Zen (zentea) | 515 comments Pierogies take all day if you make them all by yourself. Then you eat 5 while you are boiling the batches and you are full (thus negating any sit-down dinner). But they make people very happy when I choose to make them.


message 5: by Cynthia (new)

Cynthia Paschen | 7333 comments I made bagels once. Once.


message 6: by Heidi (new)

Heidi (heidihooo) | 10825 comments I made Martha Washington candy with my aunt once (only because she wasn't an old person and I wanted to be with her instead of the older adults - she was in her 20s, the rest were 40+). It was either that or watch her do it. I will never do that again. Gah, they were tedious... and my hands kept getting sticky. I don't like having sticky hands. I must've washed 'em no less than a gazillion times.

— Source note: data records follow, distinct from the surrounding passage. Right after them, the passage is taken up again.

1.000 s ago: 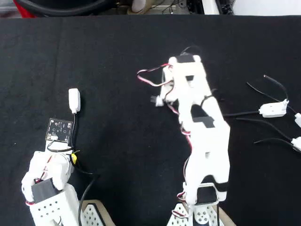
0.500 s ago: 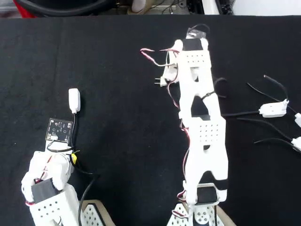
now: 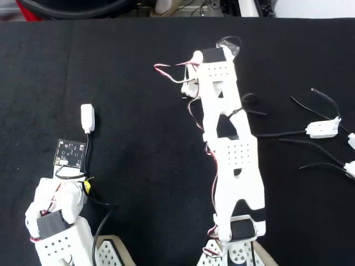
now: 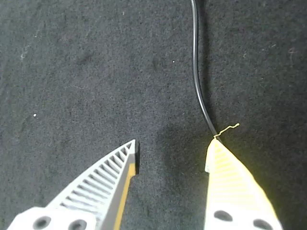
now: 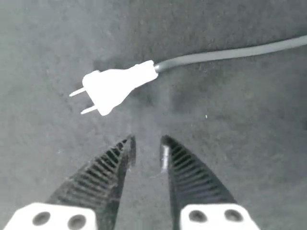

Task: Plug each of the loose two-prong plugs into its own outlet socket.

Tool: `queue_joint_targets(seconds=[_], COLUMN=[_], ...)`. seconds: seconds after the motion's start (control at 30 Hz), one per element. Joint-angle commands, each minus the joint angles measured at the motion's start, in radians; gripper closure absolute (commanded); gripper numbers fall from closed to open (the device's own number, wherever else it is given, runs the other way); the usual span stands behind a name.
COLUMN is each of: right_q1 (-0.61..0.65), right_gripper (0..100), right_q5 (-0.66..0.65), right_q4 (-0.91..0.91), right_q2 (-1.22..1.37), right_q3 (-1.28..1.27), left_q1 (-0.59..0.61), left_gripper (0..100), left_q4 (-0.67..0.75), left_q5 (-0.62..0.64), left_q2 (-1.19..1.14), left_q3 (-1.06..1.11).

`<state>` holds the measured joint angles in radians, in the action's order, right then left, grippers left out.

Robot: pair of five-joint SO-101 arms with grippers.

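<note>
A white two-prong plug (image 5: 115, 86) lies flat on the black table, its cable (image 5: 230, 52) trailing off to one side. My right gripper (image 5: 147, 146) hovers just short of it, fingers a narrow gap apart with nothing between them. In the high view the right arm (image 3: 233, 149) stretches up the middle of the table, and the plug (image 3: 187, 93) peeks out at its left side. My left gripper (image 4: 172, 153) is open over bare table beside a thin black cable (image 4: 195, 72). The left arm (image 3: 55, 205) sits at the front left, near a black square board (image 3: 70, 153) and a small white socket piece (image 3: 87, 117).
More white plug or socket pieces with black cables lie at the right edge (image 3: 321, 128) (image 3: 349, 166). A loop of cable (image 3: 249, 100) lies beside the right arm. The table's far edge borders clutter at the back.
The right arm has stretched farther up the table and swung slightly left, and the white plug beside it has shifted the same way. The left arm has not moved.
</note>
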<state>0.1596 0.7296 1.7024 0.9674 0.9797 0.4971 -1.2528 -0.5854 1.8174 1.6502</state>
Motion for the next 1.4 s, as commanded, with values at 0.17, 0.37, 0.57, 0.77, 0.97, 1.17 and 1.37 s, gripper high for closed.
queue_joint_targets(seconds=[0.17,0.37,0.57,0.77,0.97,1.17,1.37], right_q1=[0.025,0.020,0.018,0.017,-0.003,-0.026,-0.063], right_gripper=[78.3,78.3,78.3,78.3,78.3,80.2,93.1], right_q5=[0.015,0.012,0.037,0.074,0.123,0.121,0.117], right_q4=[-0.094,-0.014,-0.049,-0.118,-0.123,-0.121,-0.118], right_q2=[0.027,0.013,0.085,0.162,0.219,0.275,0.340], right_q3=[0.054,0.173,0.246,0.271,0.297,0.387,0.498], left_q1=[0.002,0.002,0.001,0.001,0.001,0.001,0.001], left_gripper=[76,76,76,76,76,76,76], left_q4=[-0.005,-0.005,-0.005,-0.005,-0.005,-0.005,-0.005], left_q5=[-0.008,-0.008,-0.008,-0.008,-0.008,-0.008,-0.008], left_q2=[0.005,0.005,0.005,0.005,0.005,0.005,0.005], left_q3=[-0.010,-0.010,-0.008,-0.008,-0.008,-0.008,-0.008])
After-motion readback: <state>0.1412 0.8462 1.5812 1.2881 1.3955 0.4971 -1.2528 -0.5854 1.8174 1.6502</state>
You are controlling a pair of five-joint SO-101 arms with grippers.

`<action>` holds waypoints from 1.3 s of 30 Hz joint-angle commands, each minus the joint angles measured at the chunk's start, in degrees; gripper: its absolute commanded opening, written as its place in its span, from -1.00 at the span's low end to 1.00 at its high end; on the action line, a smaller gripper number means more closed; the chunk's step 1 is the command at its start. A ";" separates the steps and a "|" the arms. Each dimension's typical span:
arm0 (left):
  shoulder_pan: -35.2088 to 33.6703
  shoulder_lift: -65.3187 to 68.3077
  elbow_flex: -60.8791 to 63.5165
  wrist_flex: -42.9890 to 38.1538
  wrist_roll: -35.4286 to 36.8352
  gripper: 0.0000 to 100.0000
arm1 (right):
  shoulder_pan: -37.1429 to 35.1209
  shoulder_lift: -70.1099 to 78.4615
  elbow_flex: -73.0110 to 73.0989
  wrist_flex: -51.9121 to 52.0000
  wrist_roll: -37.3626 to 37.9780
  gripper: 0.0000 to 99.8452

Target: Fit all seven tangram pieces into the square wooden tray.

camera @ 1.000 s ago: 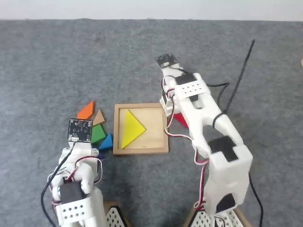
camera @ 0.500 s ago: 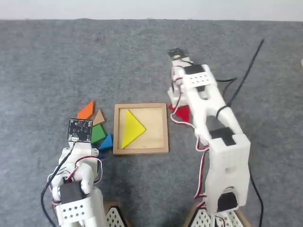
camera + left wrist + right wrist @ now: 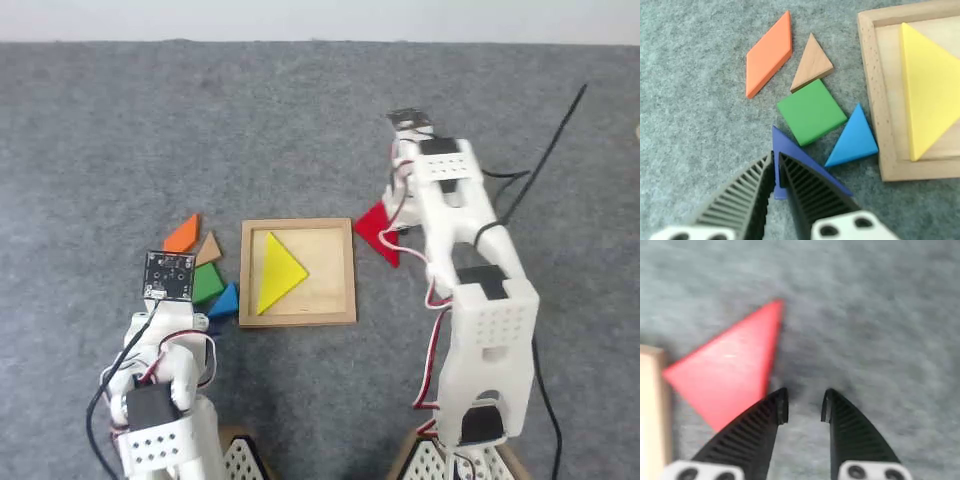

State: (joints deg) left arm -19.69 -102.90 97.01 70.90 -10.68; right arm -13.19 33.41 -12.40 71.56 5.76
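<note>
Grey felt-like cloth (image 3: 120,130) covers the table. At the centre of the high view lies the square wooden tray (image 3: 298,318), and 1 piece sits inside it: a yellow triangle (image 3: 278,272), flat in the left half, its long edge along the left wall and its apex pointing right. A red triangle (image 3: 378,232) lies on the cloth just beside the tray's upper right corner, outside the rim. The right gripper (image 3: 804,402) hangs low over the cloth next to this piece with its jaws apart and nothing between them; one fingertip (image 3: 777,402) is just beside the triangle's edge. Left of the tray 5 more pieces are clustered on the cloth: an orange parallelogram (image 3: 182,233) farthest up, a tan triangle (image 3: 208,248) beside it, a green square (image 3: 207,284) below those, a light blue triangle (image 3: 224,299) just beside the tray's left rim, and a dark blue triangle (image 3: 790,155) lowest, touching the green square. The left gripper (image 3: 776,157) hovers over the dark blue triangle with its jaws drawn together to a thin slit, holding nothing.
</note>
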 commanded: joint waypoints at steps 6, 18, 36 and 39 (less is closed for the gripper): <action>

That might be an exaggeration.


message 7: by Scout (new)

Scout (goodreadscomscout) | 3594 comments Pigs do fly when my brother requests chocolate cheese cake for his birthday.


message 8: by [deleted user] (new)

Spanikopita is a pain, all that tedious folding. But, I have done it when pigs weren't flying. I try not to though.

Baklava is much easier. But, I buy the dough.

Cheesecake is altogether too much trouble. It's the mr's favorite, but I just buy that too.

Flying pigs might scare the neighbors. It's selfless of me really.


message 9: by Zen (new)

Zen (zentea) | 515 comments Barb wrote: "I tried making perogies once. They wouldn't stick together at the edges. They all blew up. Wasn't pretty."

How did you make the dough? Flour, water and one egg...


message 10: by Zen (new)

Zen (zentea) | 515 comments Barb wrote: "Something like that ... it was a long time ago. I don't remember the recipe, but I do remember that it was pretty basic.
I'm thinking my troubles were in the crimping."


I don't crimp - too complicated... just pinch closed.


message 11: by evie (new)

evie (ecie) | 4437 comments I can never get pie pastry edge pinching quite right.


message 12: by [deleted user] (new)

:). I taught the Mr to make quiche. Crimping the edges was quite hilarious. He still does it his own way. It all tastes the same. Who started that anyway?


message 13: by Heidi (new)

Heidi (heidihooo) | 10825 comments Also, I have favorite cookies - melomakarona, but I sure as hell wouldn't make them. I just want to eat them.

Too many sticky ingredients involved in the preparation. The cookies are not terribly sticky, though - just super soft and crumbly.